Les années préscolaires étaient encore meilleures. Des tâches banales comme faire les courses ont été transformées en un événement festif avec ma fille à mes côtés dans sa robe de princesse et son diadème ébloui. Elle saluait les clients qui passaient devant nous avec un salut royal tout en complimentant sa tenue vestimentaire. Alors, quand tous ces moments se sont arrêtés sans ménagement, j’ai été abasourdi.

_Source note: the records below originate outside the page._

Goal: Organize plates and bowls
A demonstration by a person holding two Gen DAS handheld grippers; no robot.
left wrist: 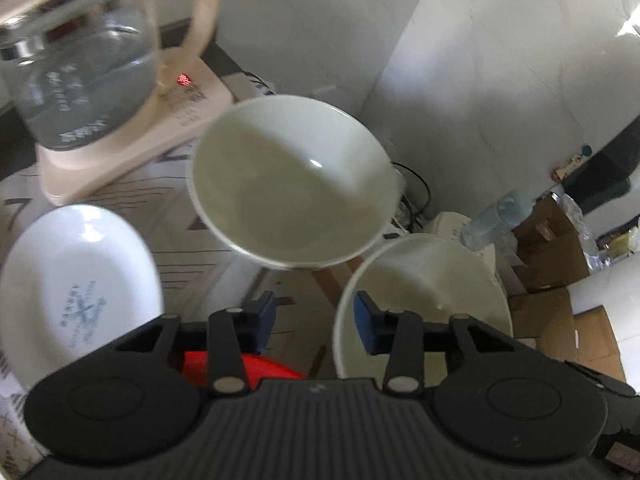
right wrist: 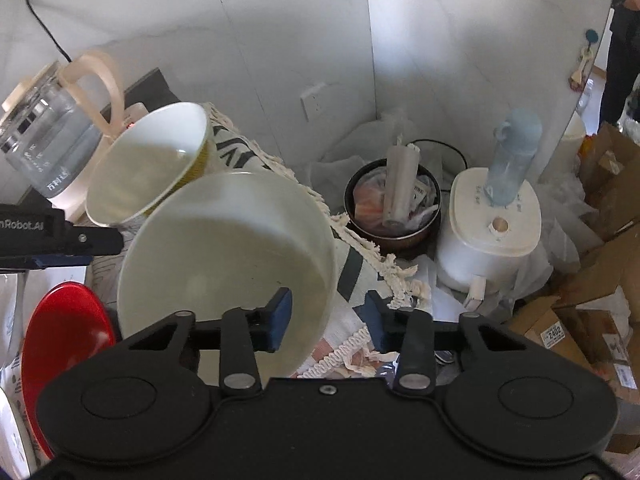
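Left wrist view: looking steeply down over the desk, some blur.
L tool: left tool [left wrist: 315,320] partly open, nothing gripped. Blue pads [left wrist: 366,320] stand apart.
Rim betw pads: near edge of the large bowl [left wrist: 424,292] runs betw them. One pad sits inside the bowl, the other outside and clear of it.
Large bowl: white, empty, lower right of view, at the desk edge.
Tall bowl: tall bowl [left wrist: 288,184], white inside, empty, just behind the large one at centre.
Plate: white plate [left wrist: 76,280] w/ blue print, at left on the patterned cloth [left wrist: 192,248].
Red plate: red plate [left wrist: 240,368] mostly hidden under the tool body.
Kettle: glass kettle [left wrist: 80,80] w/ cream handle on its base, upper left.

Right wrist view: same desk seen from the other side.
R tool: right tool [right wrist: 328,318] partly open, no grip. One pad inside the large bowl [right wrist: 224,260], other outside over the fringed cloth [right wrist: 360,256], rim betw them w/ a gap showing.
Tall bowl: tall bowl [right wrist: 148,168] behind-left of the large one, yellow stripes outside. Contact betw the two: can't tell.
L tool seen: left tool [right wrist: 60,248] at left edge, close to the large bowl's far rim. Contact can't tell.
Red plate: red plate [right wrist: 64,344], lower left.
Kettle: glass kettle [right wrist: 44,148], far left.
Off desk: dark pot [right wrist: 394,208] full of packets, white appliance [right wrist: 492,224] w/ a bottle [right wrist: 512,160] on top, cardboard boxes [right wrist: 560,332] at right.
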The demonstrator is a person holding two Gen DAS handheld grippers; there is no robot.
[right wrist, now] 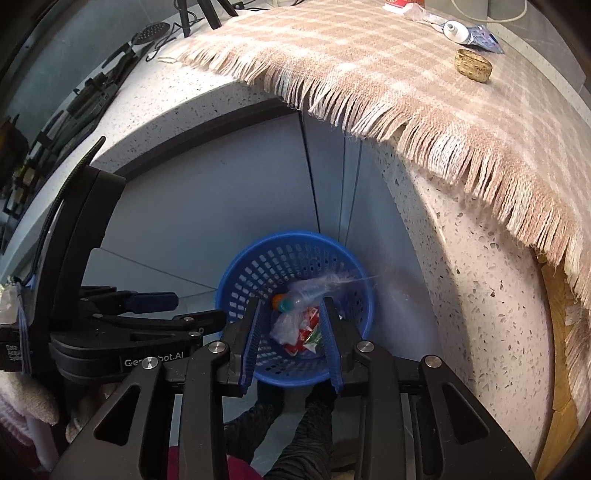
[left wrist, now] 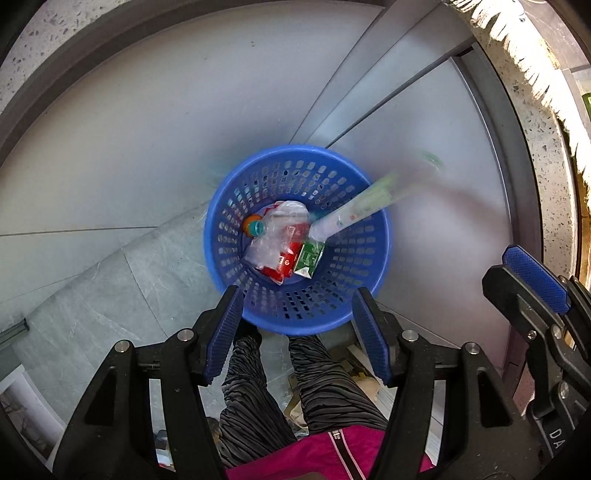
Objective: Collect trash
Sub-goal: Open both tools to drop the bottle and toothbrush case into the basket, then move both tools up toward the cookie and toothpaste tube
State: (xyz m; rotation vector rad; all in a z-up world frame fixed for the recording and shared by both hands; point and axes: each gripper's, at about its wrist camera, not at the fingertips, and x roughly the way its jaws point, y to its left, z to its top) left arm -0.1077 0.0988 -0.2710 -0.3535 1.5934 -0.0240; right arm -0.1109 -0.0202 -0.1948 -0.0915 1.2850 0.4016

Avec le recul, mon diplôme universitaire en psychologie du développement aurait dû me préparer à l’adolescence. Ma connaissance du comportement normal des adolescents dans toute sa splendeur et du besoin des adolescents d’affirmer leur indépendance aurait dû m’aider à y faire face. Au lieu de cela, j’étais exaspéré. Du jour au lendemain, c’était comme si mon ourson communicatif se transformait en un ours hargneux qui ne parlait qu’un seul mot et ne connaissait que le mot « non ». En de rares occasions, quelques autres mots étaient ajoutés, comme « Je ne sais pas ».

Outre le manque de communication, il y avait la porte continuellement fermée de sa chambre qui signalait : « Je ne préfère plus être à proximité de votre orbite. » Cette distance, je l’admets, m’a amené à surcompenser en menant des inquisitions chaque fois qu’elle se trouvait à moins de 3 mètres de moi.

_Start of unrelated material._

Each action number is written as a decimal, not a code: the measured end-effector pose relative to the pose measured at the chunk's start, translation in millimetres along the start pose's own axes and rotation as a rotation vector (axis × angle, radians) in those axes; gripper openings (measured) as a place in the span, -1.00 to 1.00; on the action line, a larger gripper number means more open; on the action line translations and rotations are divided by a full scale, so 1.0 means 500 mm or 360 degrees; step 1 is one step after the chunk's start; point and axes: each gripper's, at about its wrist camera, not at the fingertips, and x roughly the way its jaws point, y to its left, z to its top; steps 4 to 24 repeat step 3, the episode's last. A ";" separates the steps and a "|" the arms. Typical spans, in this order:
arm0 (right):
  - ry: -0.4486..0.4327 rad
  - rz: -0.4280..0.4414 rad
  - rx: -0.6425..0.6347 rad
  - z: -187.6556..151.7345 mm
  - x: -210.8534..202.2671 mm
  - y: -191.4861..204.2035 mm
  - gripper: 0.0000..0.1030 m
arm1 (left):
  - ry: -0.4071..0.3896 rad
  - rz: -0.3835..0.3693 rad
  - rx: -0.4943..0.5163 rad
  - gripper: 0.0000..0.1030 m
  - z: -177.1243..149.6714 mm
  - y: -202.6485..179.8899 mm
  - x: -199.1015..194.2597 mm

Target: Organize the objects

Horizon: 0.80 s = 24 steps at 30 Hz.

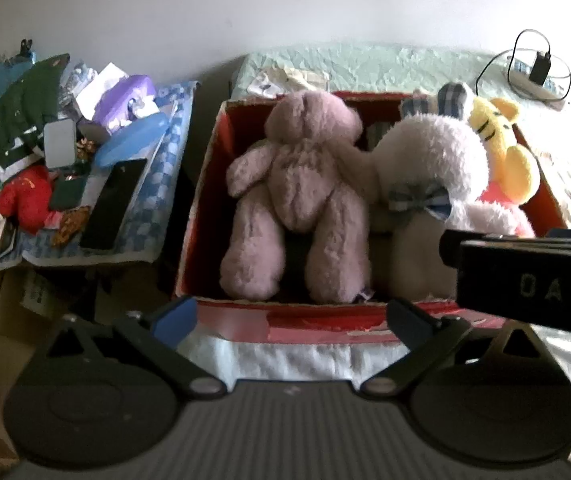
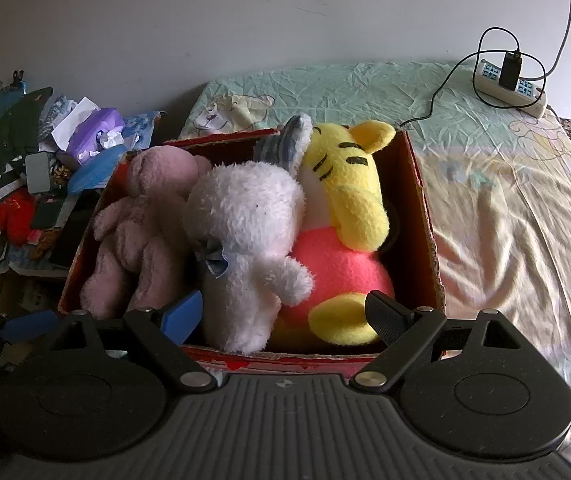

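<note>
A red cardboard box [image 1: 201, 200] [image 2: 425, 216] stands on the bed and holds three plush toys. A pink bear [image 1: 305, 200] [image 2: 141, 224] lies on the left, a white plush with a blue bow [image 1: 425, 168] [image 2: 245, 224] in the middle, a yellow and pink plush [image 1: 501, 148] [image 2: 349, 208] on the right. My left gripper [image 1: 291, 320] is open and empty at the box's near edge. My right gripper [image 2: 285, 316] is open and empty, its fingers over the near edge, beside the white plush. Its body [image 1: 525, 272] shows in the left wrist view.
A cluttered side surface [image 1: 133, 184] [image 2: 37, 208] left of the box holds a red plush, phones, a tissue pack and a blue case. A power strip with a charger and cables [image 2: 513, 84] [image 1: 537, 76] lies at the back right of the bed [image 2: 505, 208].
</note>
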 end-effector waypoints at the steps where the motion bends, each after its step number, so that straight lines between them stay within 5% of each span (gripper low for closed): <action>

Je voyais rarement l’ancienne princesse à l’épicerie, mais de temps en temps, elle sortait volontiers pour engager la conversation. Comme ces moments étaient si rares, je m’attendais peu à ce qu’elle reste en contact une fois qu’elle irait dans une école à plus de 200 miles de là.

Au début, j’attribuais ses appels FaceTime quotidiens au mal du pays. Mais après la période de séparation initiale et après qu’elle ait continué à appeler, mon évaluation de son comportement a changé. Comme un détective, j’ai remarqué à quel point elle divulguait volontairement des détails sur sa journée ou semblait véritablement intriguée lorsque je lui dressais une liste de tâches quotidiennes que j’accomplissais. Elle a volontiers offert des informations telles que le repas qu’elle avait consommé pour le dîner, les drames entre camarades de dortoir et les tâches avec lesquelles elle avait du mal, le tout sans aucune coercition. Ma déduction astucieuse était que nous avions une véritable conversation !

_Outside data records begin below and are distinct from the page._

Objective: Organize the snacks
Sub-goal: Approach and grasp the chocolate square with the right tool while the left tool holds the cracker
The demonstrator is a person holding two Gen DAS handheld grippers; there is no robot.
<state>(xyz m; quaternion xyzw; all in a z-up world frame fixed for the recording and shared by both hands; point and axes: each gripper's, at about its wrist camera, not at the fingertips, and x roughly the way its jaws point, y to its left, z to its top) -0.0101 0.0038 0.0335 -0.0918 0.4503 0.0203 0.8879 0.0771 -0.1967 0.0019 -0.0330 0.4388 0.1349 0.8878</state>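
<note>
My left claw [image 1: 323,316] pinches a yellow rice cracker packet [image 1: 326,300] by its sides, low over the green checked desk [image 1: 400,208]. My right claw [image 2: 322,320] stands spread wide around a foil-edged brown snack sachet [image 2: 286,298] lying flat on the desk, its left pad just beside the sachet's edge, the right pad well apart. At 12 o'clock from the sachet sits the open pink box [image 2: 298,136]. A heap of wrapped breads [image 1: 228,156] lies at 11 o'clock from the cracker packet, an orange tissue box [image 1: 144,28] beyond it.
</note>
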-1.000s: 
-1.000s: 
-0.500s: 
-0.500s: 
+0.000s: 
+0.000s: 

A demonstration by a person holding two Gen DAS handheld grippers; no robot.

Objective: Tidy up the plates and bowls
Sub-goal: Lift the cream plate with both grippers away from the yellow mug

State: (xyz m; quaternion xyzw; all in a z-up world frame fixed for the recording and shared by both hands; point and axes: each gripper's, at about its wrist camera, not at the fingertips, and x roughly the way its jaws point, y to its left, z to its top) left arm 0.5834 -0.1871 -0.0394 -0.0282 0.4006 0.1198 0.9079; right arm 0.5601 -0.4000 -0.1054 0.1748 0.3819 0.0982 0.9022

La régularité de ses cris m’a transformé en chien pavlovien. Chaque jour, je regardais les minutes qui passaient avec une anticipation à peine contenue pour nos conversations nocturnes. De la même manière que l’orbite de la Terre autour du soleil change avec le temps, la relation mère-fille change également. (Oui, elle a approuvé cet essai.)

Après trois mois d’absence, elle est rentrée chez elle pour Thanksgiving, et nos conversations magiques ont disparu dans le vortex d’où elles s’étaient matérialisées. Les phrases d’un seul mot réapparurent avec les portes closes. Lorsque mon mari a remarqué mon humeur mélancolique, il a proposé une solution simple, quoique absurde.

« Pourquoi ne lui fais-tu pas FaceTime? » suggéra-t-il.

À contrecœur, j’ai appuyé sur l’icône FaceTime de mon téléphone et j’ai attendu dans le salon qu’elle réponde depuis un étage au-dessus de moi.

« Pourquoi m’appelle-tu? » » demanda-t-elle avec une pointe d’irritation.

«C’est l’heure de notre appel quotidien», répondis-je d’un ton neutre.

Comme la princesse Cendrillon qu’elle prétendait être à l’épicerie, elle a joué le jeu de la ruse farfelue de sa mère, parlant pendant ses 60 minutes habituelles. La simple illusion d’être à 200 milles semblait raviver sa capacité à avoir une conversation avec moi. J’espère qu’un jour nous pourrons passer à IRL.

Cheryl Maguire est titulaire d’une maîtrise en psychologie du counseling. Elle est mariée, mère de jumeaux et d’une fille. Vous pouvez la trouver sur X @CherylMaguire05.